User:Mvolz/OPW proposal round 8

Improving URL citations on WikiMedia

edit
Public URL
Improving URL citations on Wikimedia
Cite-from-id
Bugzilla report
57804
Announcement
OPW 8 Project Proposal: Improving References on Wikimedia

Name and contact information

edit
Name
Marielle Volz
Email
marielle.volz@gmail.com
IRC
mvolz
Location
London, England U.K.
Typical working hours
9-5 UTC+1 M-W, 10-6 UTC+1 Sat/Sun

Synopsis

edit

Incomplete and missing citations of web resources using the {{cite|web}} tag are a relatively endemic problem on Wikipedia and other Wikimedia installations. There are two major problems to be addressed:

  • The relative difficulty and tedium of including {{cite|web}} citations provides a barrier to editors properly citing works.
  • As a consequence, there are many existing {{cite|web}} citations which are currently incomplete.

I propose to address the first issue and to improve the process of including citations, by automating citations given a user-submitted URL on WikiMedia.

It is currently part of the Visual Editor roadmap to add references to the transclusion dialog, and there are currently mock-ups demonstrating the process of adding references. However, there is currently no back-end to supply a wiki formatted citation in response to a user-entered URL.

A mediawiki extension, CiteURLEngine, could be developed to return wiki mark-up citations in response to a submitted URL. The goal is to eventually produce a fully-featured extension that could potentially return citations both to the VisualEditor extension as well as the RefToolbar in the WikiEditor extension.

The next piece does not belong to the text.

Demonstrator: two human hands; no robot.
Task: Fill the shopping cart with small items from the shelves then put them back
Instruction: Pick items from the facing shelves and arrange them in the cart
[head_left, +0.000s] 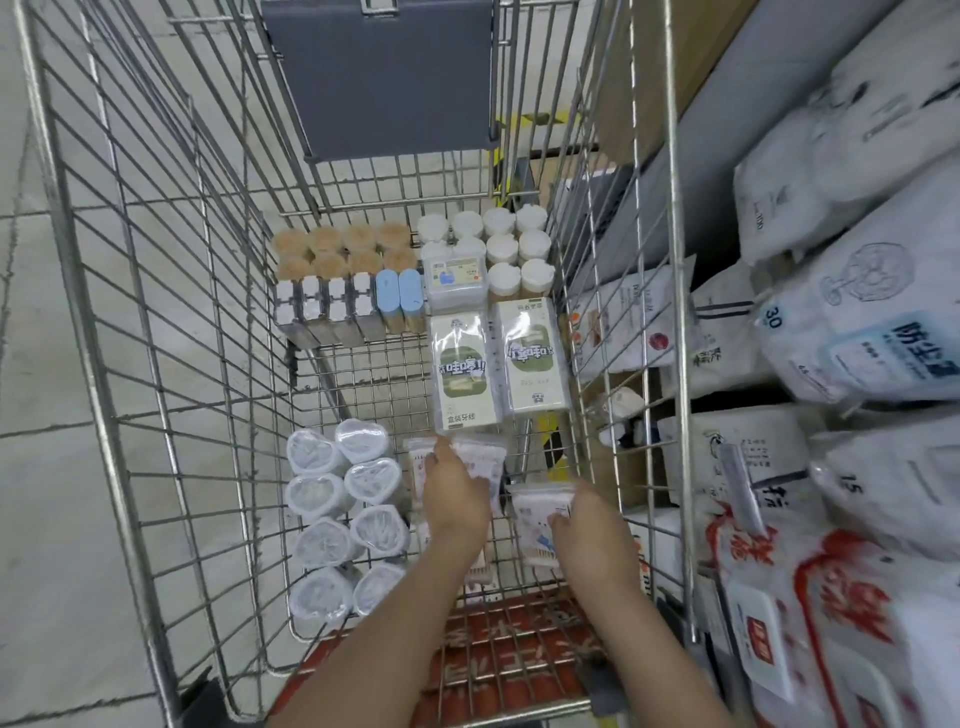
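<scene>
Clear cotton-swab packets (535, 512), white-pink, flat on cart (130, 364) mesh.

Both bare forearms come in from the bottom edge, reaching down and forward side by side. Left hand (457, 493) is back-up, fingers bent down over a small pack (488, 465) it's gripping. Right hand (589, 525) sits just beside it, a bit nearer, fingers curled round another pack (535, 512), thumb on its near side.
</scene>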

A final version of this extension might:

  1. Take a URL
  2. Detect if the URL points to a resource that has any other identifier such as a DOI or ISBN
  3. Return the appropriate citation if such an identifier exists
  4. If not, return as a default a {{cite|web}} citation.
Possible mentors
James Forrester, Trevor Parscal

Deliverables

edit

Deliverables are follows:

  1. Get familiar with wikimedia code base and commit Hello World version of extension.
  2. Simple extension that accepts a URL and scrapes the Title to return a {{cite:web}} citation.
  3. Work with VisualEditor team/Trevor Parscal to incorporate it into the transclusion dialog and make sure they can interact appropriately.
  4. Improve functionality of extension to provide better citations with more fields populated.
  5. Investigate possibility of saving citations to a database instead of scraping in realtime to improve scalability.

Project schedule

edit
Month 1: May 19 - June 18
May 19 Commit empty extension
June 1 1st blog post due. Very rough extension produced.
June 18 2nd blog post due. Monthly report. Integrated rough extension into VE project on localhost.
Month 2: June 19- July 18
July 1 3rd blog post due. Extension should now produce citations.
July 18 4th blog post due. Monthly report. Extension added as a submodule of the VE project.
Month 3: July 19 - Aug 18
August 1 5th blog post due. Extension integrated into transclusion VE dialog.
August 18 Last blog post due. Monthly report. Refinement of extension and VE integration.

Participation

edit

In terms of documenting work, I will probably do most of the documentation on mediawiki itself, and as well as keeping the README.md and comments in the code up-to-date.

In terms of commits, in the beginning of the project when I'll primarily be working independently on the extension, I will probably do several local commits and then upload those to gerrit on a semi regular basis. However, at the point at which I'll be hopefully adding the extension as a submodule of Visual Editor and making changed to the VE submodule as well, I plan to adhere to community standards with respect to committing via gerrit, which I hopefully demonstrated with my microtask!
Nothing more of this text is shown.